The DSD-1 carbohydrate epitope depends on sulfation, correlates with chondroitin sulfate D motifs, and is sufficient to promote neurite outgrowth

被引:168
作者
Clement, AM
Nadanaka, S
Masayama, K
Mandl, C
Sugahara, K
Faissner, A
机构
[1] Univ Heidelberg, Dept Neurobiol, D-69120 Heidelberg, Germany
[2] Kobe Pharmaceut Univ, Dept Biochem, Kobe, Hyogo 6588558, Japan
[3] CNRS, Ctr Neurochim, Lab Neurobiol Dev & Regenerat, UPR 1352, F-67084 Strasbourg, France
[4] Univ Strasbourg 1, F-67084 Strasbourg, France
关键词
D O I
10.1074/jbc.273.43.28444
中图分类号
Q5 [生物化学]; Q7 [分子生物学];
学科分类号
071010 ; 081704 ;
摘要
The neural chondroitin sulfate (CS) proteoglycan (PG) DSD-1-PG was originally identified with the monoclonal antibody (mAb) 473HD. It promotes neurite outgrowth of hippocampal neurons when coated as a substrate in the presence of polycations.
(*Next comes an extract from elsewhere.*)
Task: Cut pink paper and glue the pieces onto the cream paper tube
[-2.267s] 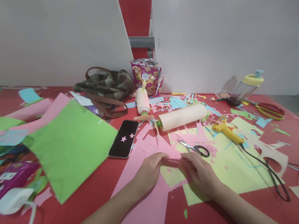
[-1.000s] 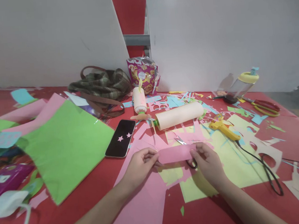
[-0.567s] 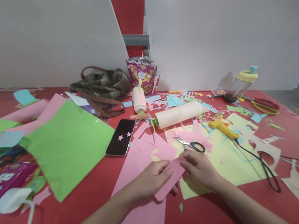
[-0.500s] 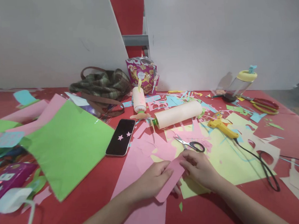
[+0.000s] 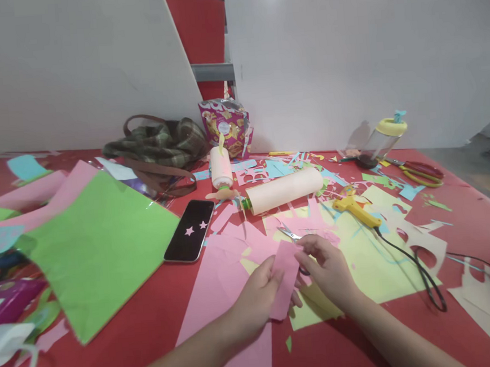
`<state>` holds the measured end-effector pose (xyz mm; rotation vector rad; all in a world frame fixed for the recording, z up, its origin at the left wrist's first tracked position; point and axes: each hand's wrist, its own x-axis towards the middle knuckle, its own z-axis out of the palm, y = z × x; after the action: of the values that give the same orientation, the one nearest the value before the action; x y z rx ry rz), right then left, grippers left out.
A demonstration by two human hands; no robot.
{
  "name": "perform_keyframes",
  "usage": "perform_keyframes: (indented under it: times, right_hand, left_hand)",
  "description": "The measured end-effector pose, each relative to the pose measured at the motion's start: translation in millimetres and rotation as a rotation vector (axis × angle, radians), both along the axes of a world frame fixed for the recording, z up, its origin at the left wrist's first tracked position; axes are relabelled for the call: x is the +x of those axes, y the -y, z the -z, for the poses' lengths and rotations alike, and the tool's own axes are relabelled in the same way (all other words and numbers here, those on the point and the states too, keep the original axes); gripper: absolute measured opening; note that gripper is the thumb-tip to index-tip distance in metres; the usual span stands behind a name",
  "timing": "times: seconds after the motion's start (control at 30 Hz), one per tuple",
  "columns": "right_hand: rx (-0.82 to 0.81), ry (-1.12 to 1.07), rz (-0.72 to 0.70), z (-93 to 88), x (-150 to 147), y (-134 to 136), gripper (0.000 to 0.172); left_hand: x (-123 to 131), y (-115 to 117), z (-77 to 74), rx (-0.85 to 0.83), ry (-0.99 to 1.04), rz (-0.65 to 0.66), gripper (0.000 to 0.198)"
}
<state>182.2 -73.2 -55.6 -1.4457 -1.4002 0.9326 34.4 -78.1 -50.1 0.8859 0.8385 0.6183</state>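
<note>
A narrow strip of pink paper (image 5: 285, 282) is held between both hands above the table. My left hand (image 5: 257, 290) grips its left side, thumb on top and fingers underneath. My right hand (image 5: 325, 262) pinches its upper right corner. Just behind the right hand lie scissors (image 5: 289, 232), their handles mostly hidden by the fingers. Under the hands are a large pink sheet (image 5: 221, 315) and a pale yellow sheet (image 5: 375, 275). To the left, two small pink paper stars (image 5: 189, 231) rest on a black phone (image 5: 186, 246).
Beyond the hands lie a cream paper-wrapped tube (image 5: 286, 190) and a shorter upright one (image 5: 220, 168). A yellow glue gun (image 5: 359, 208) with a black cord is at right, near a lidded jar (image 5: 383, 141) and red-handled pliers (image 5: 422, 172). A green sheet (image 5: 101, 251) covers the left.
The pink strip has turned more upright in my hands, and the right hand now covers more of the scissors. The whole view has shifted slightly, with objects appearing farther left.
</note>
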Motion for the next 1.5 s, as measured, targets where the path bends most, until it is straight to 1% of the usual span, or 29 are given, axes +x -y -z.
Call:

This effect is inhibited by mAb 473HD that specifically recognizes the DSD-1 epitope. The DSD-1 epitope is also detectable in CS-C and CS-D preparations from shark cartilage but not in other chondroitin sulfates that are structurally related and differ in their sulfation patterns. Non-sulfated DSD-1-PG and chemically desulfated CS-D were not recognized by mAb 473HD, suggesting that the DSD-1 epitope depends on sulfation. It was possible to enrich DSD-1 epitope-bearing carbohydrates and D disaccharide units from CS-C and CS-D preparations on a mAb 473HD affinity matrix. This indicates that the DSD-1 epitope represents a distinct glycosaminoglycan structure containing D units. The analysis of glycosaminoglycan digestion products by high pressure liquid chromatography revealed that DSD-1-PG preparations contain a unique D disaccharide unit as well as an A, a C, and a non-sulfated disaccharide unit. In neurite outgrowth assays with hippocampal neurons, substrate-bound CS-D promoted neurite outgrowth, whereas CS-A, CS-B, or CS-C did not. This effect of CS-D was inhibited by mAb 473HD. DSD-1 epitope enriched fractions obtained from CS-D and CS-C promoted neurite outgrowth, whereas CS-C had no such effect prior to enrichment on the mAb 473HD matrix. Based on these findings we conclude that the DSD-1 epitope by itself is sufficient to promote neurite outgrowth and that this activity is possibly associated with D motifs.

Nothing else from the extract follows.